⟨

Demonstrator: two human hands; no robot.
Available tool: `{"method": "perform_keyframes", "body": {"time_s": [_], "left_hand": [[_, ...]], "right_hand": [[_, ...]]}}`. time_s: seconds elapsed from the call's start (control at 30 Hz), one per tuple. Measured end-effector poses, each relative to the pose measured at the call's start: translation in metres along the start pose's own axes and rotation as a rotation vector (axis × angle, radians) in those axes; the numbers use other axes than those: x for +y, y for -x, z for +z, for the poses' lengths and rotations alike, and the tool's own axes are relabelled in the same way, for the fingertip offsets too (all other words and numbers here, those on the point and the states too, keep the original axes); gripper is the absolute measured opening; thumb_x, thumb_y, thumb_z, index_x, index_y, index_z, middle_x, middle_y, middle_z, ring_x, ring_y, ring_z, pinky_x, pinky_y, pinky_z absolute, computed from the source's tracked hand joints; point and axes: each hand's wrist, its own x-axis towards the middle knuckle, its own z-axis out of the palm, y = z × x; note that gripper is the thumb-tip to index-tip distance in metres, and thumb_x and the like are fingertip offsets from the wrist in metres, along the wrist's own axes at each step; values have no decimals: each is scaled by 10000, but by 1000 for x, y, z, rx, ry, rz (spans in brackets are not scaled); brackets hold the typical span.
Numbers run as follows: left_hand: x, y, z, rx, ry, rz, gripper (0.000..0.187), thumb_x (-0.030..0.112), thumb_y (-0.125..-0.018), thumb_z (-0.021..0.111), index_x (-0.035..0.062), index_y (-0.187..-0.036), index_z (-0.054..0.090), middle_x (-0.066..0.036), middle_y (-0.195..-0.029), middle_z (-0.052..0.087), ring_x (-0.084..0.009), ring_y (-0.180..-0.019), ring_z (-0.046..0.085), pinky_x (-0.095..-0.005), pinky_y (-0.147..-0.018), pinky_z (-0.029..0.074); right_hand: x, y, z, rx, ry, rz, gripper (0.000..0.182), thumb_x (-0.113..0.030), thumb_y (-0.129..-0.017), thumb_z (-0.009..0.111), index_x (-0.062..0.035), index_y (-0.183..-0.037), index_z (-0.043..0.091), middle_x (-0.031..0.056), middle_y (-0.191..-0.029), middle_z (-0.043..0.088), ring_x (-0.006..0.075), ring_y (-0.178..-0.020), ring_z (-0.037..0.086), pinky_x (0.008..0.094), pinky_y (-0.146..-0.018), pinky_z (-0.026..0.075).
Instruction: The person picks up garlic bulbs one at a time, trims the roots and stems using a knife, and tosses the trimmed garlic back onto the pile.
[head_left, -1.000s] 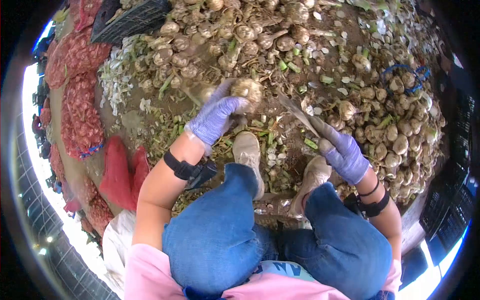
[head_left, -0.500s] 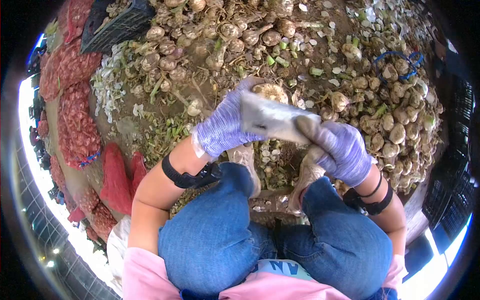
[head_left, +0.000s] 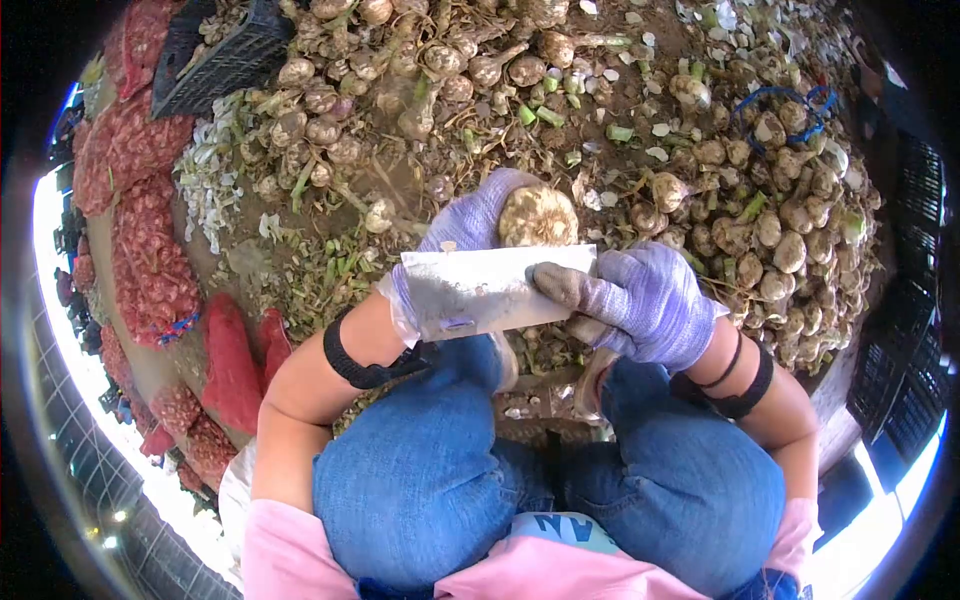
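Observation:
My left hand (head_left: 472,215), in a purple knit glove, is closed around a garlic bulb (head_left: 540,216) whose root side faces up. A broad, shiny cleaver-like knife (head_left: 480,290) lies across in front of it, its upper edge right at the bulb's lower side. My right hand (head_left: 645,303), gloved alike with dirty fingertips, grips the knife at its right end; the handle is hidden in the fingers. The blade covers part of the left palm and wrist in this view. Both hands hover above my knees, over scattered garlic trimmings.
Untrimmed garlic (head_left: 440,70) with stalks covers the ground ahead. To the right is a pile of garlic bulbs (head_left: 790,240) with a blue cord (head_left: 790,95). Red mesh sacks (head_left: 155,255) line the left side. Black crates stand at upper left (head_left: 225,55) and far right (head_left: 905,330).
The knife has swung lower and to the left, now flatter and less blurred. My right hand has come down and left with it. The bulb's root face now shows more fully.

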Motion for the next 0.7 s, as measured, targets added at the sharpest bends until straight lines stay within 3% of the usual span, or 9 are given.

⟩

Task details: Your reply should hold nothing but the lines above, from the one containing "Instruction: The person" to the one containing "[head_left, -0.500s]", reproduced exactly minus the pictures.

Response to this task:
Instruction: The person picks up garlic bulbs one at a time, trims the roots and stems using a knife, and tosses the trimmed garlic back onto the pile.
[head_left, -1.000s] 
[head_left, -0.500s] 

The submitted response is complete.